The rock snatched at his knee as he rounded a sharp corner, and he fell into the ditch at his side. He didn't fall far, but the sickening crack he heard and the rush of pain in his leg woke him for a moment from the monster mind. He wouldn't escape, with his leg broken.
The thing moved inevitably closer and Marson began to lose his mind.
He smelled meat and struggled against the ground, eager to taste the ambrosia of blood and brain. But the stab of pain would almost clear his senses and he'd shift his effort to avoid damaging his leg, only to succumb again to the strengthening crimson blindness. Finally, in a lucid moment he placed his hand over the break and squeezed. He didn't bother to stop his scream as he sought a way up and away. A large branch to lean on, a tourniquet loosely tied over the break itself to keep the pain to clear his mind, it would work, it must, until he could escape the shambling menace!
But it was closer yet, and the pain faded still into monster mind.

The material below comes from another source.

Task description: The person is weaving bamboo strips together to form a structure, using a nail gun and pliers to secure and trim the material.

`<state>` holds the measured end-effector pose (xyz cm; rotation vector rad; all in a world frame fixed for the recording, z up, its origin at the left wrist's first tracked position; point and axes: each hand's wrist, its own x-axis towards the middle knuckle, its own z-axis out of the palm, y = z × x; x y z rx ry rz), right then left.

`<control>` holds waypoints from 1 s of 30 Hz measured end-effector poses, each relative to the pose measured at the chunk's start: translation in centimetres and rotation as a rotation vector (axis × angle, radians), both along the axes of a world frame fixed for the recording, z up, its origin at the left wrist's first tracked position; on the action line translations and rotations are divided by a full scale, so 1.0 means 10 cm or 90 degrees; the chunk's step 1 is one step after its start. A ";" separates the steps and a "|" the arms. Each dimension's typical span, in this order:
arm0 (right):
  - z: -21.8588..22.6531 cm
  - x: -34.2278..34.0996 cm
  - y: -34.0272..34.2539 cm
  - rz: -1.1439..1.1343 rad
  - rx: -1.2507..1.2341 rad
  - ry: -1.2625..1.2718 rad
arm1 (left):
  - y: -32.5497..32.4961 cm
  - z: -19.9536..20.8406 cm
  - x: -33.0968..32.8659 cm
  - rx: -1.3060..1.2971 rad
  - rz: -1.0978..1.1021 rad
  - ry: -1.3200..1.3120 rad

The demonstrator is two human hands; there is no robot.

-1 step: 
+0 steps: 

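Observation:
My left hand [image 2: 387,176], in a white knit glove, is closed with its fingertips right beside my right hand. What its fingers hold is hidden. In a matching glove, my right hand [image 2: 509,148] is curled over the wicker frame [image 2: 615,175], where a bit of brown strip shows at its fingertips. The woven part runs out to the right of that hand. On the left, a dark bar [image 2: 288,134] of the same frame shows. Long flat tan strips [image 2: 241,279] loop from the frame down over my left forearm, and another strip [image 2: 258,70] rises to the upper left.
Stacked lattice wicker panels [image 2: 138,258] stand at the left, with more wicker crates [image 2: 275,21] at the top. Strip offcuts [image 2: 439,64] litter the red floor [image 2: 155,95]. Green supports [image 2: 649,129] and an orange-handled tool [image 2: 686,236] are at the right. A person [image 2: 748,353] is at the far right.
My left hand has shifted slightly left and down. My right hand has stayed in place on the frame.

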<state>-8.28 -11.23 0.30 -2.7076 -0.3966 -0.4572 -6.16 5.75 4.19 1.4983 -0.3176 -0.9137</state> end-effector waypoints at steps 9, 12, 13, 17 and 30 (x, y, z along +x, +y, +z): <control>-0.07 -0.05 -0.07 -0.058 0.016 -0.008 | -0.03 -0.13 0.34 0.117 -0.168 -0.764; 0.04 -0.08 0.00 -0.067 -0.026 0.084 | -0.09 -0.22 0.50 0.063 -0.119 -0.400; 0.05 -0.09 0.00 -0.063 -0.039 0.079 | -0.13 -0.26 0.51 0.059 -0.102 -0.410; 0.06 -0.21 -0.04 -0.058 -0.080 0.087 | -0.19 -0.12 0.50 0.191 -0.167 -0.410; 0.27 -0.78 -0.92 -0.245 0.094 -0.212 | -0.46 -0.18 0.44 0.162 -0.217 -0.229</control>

He breathed fast and hard, thinking "I must, I must be myself, I am not this thing of rot and hunger. I am not hollow flesh."
The hunger began to fade.
"I am not going to succumb."
The red haze began to lift.
"I shall be free, and shall be human."
The madness left, but without returning pain. A sort of wonder, mixed with fearful confusion took its place. Without shifting his feet or his crutch, he turned enough to see the zombie stood right behind him, with human eyes, lost and amazed.
Marson was silent as the zombie's throat worked and eventually emitted a croak of words. "Who are you in my head - and what am I?"
"In your head? You are in mine, as any person within a half mile would be."
Wary but exhausted, Marson found a boulder that would serve as a seat and sat with his hand over his knife. He watched the thing as they talked. It had heard his panicked thoughts as he struggled to escape the monster mind. Its - his - will had grabbed on to Marson's as he kept his mind from drowning, and washed ashore beside Marson, out of the sea of zombie lusts.
The zombie's name was Marvin Case.
Sorting his own feelings out from the mix, Owen Marson examined the creature. It was exhausted and confused, and relieved. As little as it understood its own malady, it was determined to maintain its newfound freedom. Marson decided that if his companion's concentration slipped, there would be little he could do to resist him, and he needed help if he was going to manage with his leg anyway. Whether he could trust the man or not, he would have to.
Ready and eager to make amends, Case carried Marson back to his cave, as easily as if Marson had been a tiny doll. Under his direction, Case carefully set his leg, and Marson tried to bandage Case's wounds in turn, even though they didn't bleed or seem to give Case any difficulty. It might at least soften the stink.
One of the rabbits had been lost in the chase, but other stores were available and they prepared dinner together. The fire crackled under the stewpot as the two sat silent in the gathering dusk.